# Problem details
Number of lines with "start" in the listing: report it, and nothing else.

# Given data
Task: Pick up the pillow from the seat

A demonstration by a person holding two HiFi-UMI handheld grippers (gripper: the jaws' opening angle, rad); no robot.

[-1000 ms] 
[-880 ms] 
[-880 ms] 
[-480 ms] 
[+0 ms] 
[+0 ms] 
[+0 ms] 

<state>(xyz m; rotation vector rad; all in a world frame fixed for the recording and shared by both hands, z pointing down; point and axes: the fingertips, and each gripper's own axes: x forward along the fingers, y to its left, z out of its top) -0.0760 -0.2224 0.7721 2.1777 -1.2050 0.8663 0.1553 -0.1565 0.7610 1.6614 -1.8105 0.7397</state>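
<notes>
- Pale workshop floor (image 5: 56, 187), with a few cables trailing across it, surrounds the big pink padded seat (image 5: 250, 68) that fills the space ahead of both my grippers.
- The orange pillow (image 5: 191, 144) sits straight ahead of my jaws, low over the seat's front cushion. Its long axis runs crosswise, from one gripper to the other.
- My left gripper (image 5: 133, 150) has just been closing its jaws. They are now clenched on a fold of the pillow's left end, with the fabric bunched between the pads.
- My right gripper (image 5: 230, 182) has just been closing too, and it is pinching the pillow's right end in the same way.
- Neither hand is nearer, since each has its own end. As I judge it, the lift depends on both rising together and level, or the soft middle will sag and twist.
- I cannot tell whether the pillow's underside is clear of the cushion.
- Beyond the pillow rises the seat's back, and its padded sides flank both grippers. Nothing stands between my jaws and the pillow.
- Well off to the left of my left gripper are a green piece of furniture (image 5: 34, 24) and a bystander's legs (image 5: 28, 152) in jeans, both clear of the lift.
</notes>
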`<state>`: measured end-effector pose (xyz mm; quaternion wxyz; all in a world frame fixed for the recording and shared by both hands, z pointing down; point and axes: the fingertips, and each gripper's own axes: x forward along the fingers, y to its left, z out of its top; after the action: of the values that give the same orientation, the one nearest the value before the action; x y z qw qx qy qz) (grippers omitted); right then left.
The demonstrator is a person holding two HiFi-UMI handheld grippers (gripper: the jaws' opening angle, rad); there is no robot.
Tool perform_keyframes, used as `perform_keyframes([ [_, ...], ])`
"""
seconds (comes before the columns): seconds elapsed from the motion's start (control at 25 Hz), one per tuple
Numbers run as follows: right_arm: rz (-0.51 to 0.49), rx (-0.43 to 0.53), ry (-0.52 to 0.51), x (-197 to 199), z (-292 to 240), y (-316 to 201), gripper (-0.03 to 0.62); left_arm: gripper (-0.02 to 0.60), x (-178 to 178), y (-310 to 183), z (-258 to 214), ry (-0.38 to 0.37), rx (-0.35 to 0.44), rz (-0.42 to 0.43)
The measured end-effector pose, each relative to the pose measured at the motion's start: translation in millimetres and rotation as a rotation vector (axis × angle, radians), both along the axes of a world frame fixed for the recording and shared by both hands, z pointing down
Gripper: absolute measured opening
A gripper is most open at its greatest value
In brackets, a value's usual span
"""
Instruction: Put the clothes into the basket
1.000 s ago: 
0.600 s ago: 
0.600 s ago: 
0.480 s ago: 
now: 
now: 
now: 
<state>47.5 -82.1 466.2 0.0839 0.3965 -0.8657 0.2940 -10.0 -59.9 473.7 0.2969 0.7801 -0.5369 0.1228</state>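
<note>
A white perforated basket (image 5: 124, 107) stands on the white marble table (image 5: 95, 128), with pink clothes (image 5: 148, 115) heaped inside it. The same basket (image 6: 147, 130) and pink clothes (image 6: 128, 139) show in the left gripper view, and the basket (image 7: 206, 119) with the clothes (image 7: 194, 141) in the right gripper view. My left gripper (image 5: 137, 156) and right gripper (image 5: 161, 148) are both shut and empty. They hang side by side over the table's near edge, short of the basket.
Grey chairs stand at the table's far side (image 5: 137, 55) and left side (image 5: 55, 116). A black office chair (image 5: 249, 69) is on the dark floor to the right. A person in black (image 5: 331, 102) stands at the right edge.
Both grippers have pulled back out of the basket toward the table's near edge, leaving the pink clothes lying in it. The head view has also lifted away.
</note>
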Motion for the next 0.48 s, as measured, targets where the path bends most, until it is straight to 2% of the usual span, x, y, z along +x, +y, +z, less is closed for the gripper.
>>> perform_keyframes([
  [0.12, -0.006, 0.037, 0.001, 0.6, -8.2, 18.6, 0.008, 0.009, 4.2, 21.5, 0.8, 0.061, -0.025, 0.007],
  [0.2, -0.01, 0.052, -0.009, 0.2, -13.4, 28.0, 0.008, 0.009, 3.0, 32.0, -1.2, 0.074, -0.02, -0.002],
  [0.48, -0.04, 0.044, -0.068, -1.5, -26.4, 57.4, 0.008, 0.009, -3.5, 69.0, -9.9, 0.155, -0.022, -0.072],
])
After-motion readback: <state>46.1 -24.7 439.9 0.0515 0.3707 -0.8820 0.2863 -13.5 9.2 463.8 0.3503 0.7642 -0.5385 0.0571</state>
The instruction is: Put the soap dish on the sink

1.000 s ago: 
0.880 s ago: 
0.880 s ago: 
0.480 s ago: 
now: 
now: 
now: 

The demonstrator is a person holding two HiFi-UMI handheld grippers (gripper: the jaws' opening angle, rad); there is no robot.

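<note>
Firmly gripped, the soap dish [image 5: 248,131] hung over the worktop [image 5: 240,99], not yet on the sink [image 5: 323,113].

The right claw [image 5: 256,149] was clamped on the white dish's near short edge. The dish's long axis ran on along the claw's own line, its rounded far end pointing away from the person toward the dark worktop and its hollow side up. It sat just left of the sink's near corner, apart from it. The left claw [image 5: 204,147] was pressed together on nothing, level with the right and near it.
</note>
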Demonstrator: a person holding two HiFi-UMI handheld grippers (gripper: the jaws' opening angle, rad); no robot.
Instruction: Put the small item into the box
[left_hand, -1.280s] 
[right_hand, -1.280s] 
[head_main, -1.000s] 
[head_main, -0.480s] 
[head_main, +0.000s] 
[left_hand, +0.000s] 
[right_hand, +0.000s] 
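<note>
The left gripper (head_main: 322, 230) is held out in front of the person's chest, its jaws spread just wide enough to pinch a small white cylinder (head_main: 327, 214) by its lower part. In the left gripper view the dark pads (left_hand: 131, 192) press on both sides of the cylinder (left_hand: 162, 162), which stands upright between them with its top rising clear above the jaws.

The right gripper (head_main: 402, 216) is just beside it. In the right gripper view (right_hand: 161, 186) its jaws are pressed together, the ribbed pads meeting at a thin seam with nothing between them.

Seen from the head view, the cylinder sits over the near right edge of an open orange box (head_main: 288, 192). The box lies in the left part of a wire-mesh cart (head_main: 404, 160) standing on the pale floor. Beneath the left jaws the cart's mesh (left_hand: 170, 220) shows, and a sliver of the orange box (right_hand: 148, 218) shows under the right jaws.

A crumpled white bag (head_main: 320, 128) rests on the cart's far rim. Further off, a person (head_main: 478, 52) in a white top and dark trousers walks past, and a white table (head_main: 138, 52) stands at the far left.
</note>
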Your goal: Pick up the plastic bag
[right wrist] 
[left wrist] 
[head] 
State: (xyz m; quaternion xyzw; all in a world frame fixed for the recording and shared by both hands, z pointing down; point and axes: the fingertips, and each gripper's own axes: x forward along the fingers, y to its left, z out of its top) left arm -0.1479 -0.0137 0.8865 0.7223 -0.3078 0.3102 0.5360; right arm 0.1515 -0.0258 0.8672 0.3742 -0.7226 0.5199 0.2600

# Task solution
2